■ Prompt ■
Among the lines of the records below, copy those that hold the word "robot".

■ Input records ■
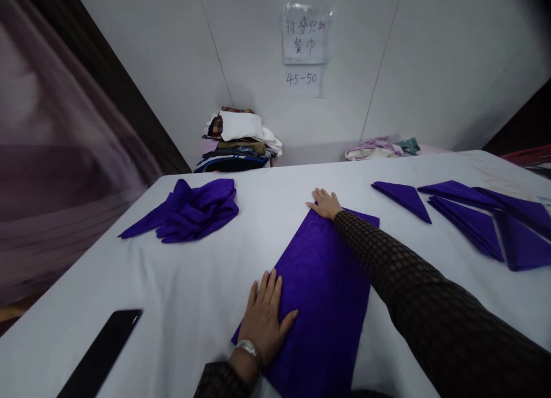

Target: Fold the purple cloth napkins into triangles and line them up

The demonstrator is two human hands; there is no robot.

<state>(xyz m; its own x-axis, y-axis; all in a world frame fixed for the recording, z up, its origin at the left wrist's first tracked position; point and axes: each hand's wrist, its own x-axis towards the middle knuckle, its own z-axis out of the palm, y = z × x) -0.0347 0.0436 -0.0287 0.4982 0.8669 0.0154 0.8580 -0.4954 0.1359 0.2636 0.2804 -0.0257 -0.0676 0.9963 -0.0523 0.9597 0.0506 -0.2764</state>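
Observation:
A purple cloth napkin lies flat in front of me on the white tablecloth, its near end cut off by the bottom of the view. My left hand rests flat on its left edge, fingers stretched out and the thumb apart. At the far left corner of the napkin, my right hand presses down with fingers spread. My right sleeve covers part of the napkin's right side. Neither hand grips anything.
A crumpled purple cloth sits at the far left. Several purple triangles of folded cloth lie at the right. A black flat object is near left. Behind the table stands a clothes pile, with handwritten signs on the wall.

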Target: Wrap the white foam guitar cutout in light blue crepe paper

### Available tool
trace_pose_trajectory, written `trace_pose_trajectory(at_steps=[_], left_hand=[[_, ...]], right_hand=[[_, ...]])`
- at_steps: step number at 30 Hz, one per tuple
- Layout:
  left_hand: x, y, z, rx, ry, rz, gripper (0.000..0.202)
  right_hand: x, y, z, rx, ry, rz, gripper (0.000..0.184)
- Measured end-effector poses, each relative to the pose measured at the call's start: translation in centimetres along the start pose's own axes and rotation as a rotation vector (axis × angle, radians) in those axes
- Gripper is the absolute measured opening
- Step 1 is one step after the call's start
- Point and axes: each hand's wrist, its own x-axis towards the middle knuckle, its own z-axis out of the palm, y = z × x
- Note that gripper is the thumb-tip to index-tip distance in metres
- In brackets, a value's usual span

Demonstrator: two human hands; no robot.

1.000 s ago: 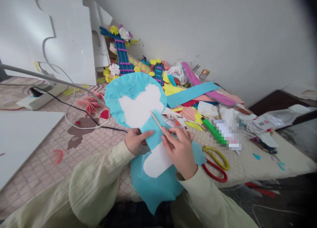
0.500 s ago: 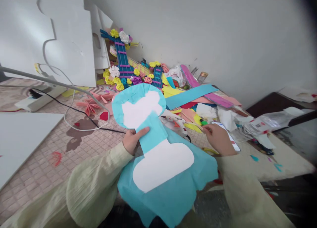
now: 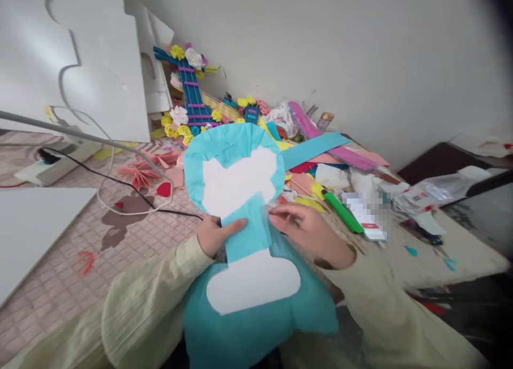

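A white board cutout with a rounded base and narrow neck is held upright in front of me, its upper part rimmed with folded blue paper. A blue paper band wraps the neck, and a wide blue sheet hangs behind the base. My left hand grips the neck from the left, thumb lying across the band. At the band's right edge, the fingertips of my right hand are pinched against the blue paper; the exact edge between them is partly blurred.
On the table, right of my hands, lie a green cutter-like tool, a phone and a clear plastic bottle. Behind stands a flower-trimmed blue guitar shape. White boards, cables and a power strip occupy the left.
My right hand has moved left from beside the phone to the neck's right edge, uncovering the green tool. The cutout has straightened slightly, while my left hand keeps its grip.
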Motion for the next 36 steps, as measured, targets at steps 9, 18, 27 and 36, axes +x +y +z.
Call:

■ Final answer ■
The demonstrator is two human hands; there is no robot.
Demonstrator: two human hands; no robot.

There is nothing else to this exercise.